Traps and Pitfalls of investing in property off the plan

We consider what the key drivers are when property sales groups attempt to sell us an “off the plan property”.

“Medium & High Density developments are everywhere”

Have you noticed endless property developments happening around you in recent times? The State Government’s promotion of medium to high density living in suburbs all around Melbourne has led to a flurry of property developments.

These obviously need to be sold and property developers are turning to professional sales groups to assist them with the promotion and sale of these new townhouses and apartments.

We have been approached on several occasions and have been offered between 4 and 9% commission for the sale of these types of property to our clients. Needless to say, we have knocked all of these back and there are a few damn good reasons for this.

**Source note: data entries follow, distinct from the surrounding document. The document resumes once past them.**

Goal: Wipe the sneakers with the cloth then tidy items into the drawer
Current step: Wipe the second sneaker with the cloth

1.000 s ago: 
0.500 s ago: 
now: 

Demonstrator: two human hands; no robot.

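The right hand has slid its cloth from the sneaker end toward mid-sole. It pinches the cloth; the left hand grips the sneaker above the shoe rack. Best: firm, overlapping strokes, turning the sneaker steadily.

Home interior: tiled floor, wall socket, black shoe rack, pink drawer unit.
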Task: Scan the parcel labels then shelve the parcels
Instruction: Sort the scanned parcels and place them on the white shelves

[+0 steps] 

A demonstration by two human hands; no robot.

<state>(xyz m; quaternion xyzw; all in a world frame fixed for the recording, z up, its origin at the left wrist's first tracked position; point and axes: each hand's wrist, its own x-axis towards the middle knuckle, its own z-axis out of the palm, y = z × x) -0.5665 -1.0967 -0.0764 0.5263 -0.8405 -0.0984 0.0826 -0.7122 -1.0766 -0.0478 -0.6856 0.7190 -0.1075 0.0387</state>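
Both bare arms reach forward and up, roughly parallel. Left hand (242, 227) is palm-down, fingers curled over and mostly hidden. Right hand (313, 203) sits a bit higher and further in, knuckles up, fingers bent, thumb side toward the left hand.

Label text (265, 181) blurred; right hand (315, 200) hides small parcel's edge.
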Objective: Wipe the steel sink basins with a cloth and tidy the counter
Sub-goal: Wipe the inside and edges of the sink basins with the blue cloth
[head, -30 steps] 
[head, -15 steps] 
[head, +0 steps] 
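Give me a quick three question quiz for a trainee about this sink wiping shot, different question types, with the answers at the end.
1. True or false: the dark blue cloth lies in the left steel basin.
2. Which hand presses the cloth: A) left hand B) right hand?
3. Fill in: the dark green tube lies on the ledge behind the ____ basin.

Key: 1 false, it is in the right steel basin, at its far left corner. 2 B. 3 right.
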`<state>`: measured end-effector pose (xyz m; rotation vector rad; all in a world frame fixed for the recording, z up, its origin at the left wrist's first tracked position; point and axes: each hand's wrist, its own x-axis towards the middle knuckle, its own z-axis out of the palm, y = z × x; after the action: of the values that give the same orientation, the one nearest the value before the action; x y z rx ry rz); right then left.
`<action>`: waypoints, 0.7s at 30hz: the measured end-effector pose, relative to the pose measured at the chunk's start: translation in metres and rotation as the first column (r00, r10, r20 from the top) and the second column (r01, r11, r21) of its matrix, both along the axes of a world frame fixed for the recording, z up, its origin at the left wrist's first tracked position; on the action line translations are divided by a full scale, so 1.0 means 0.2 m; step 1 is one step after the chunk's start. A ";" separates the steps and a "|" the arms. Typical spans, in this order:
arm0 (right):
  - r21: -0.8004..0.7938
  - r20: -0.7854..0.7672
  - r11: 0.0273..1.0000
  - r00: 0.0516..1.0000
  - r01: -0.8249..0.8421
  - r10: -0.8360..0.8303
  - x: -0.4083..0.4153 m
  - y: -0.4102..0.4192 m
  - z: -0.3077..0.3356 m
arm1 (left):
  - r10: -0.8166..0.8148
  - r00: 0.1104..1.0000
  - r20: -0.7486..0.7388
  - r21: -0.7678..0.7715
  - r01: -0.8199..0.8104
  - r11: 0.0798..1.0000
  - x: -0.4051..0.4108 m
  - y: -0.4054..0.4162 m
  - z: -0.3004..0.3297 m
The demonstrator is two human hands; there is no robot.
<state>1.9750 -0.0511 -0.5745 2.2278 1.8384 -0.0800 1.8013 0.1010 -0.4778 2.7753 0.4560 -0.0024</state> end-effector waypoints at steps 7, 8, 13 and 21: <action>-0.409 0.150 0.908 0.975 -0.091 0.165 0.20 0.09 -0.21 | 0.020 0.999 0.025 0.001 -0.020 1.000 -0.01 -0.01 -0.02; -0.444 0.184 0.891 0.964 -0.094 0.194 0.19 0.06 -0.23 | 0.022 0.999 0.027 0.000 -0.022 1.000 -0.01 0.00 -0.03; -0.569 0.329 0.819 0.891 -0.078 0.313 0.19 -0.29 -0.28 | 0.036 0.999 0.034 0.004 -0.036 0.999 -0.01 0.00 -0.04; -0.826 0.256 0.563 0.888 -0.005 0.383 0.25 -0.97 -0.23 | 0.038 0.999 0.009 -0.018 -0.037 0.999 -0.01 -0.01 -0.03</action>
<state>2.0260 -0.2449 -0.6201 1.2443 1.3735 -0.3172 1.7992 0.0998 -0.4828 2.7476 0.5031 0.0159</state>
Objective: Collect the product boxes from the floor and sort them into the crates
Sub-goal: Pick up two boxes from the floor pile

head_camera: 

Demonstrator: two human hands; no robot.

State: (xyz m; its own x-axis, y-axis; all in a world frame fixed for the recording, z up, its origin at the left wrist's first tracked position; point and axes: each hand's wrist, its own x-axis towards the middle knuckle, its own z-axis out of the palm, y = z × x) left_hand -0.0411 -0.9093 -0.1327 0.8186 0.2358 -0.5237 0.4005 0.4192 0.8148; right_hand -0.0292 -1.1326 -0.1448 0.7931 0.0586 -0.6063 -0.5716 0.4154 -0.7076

“If it sounds too good to be true, then it probably is”

Before I start, I ask that you remember two age old adages. “If it sounds too good to be true, then it probably is” and “If you don’t understand what they are talking about, don’t say yes”

In order to better understand what is happening out there let’s consider some of the key human behaviours that influence how we behave. The groups marketing these properties have made a fine art of studying our behaviours. They do this in order to develop more compelling sales presentations which make it almost impossible to say “no” to.

I believe there are four core drivers that influence us in decision making. They are;

1. Keeping up with the Jones’s
2. The fear of missing out
3. Getting a bargain and
4. Being too scared to say “No”

The first and perhaps most compelling is point # 1. I accept that as humans, we measure our own success in part by comparing ourselves to our friends and peers. If we don’t have an investment property and they do, what are we doing wrong?

Point # 2 is equally compelling. The Jones’s have an investment property and we don’t. If we don’t get one, we will miss out on significant profits in the future. And how difficult is it to not make money in a rising property market…? You don’t really do anything at all. The property just sits there, people pay rent and you make a big lump sum profit in 10 or 20 years’ time.

Point # 3 is also very valid. We all like to get a “Bargain”. That is true but in most cases a bargain is an item we could pay anything between $10.00 and $100.00 for. Towels on special at Myer as an example… Stamp duty savings appear to be significant. The idea of committing to an “Investment” because of a stamp duty savings, in most cases beggars belief.

Point 4. Sales pitches are highly developed and designed with one thing in mind. To get you to say “Yes”. Let’s assume point 1 applies to you and that you have accepted an invitation to attend a property investment seminar. In point 2, the pitch goes through how much property has grown over the last 20 years in value and establishes that it is one of the most effective passive methods of adding hundreds of thousands of dollars to your bottom line in the future. Who wouldn’t want this?

“Save $20,000 stamp duty by spending $500,000 on “off the plan” property”

They then bring out their big guns, Point 3. For a limited time, you can save $20,000 +++ in Stamp duty if you buy now… They will also prove through cash flowing that the property will start bringing in positive cash flow income from day one because of your ability to write off the depreciable assets. By the time this has been done and the audience have whipped up into a frenzy, it takes a strong willed person to break from the herd and say “no thanks”. (Point 4 taken care of)

Please don’t get me wrong. I am a property investor and would in certain circumstances encourage my clients to invest in property as well.
Understanding the difference between these properties (sold off the plan through marketing groups etc.) and property sold through the estate agency network is critically important.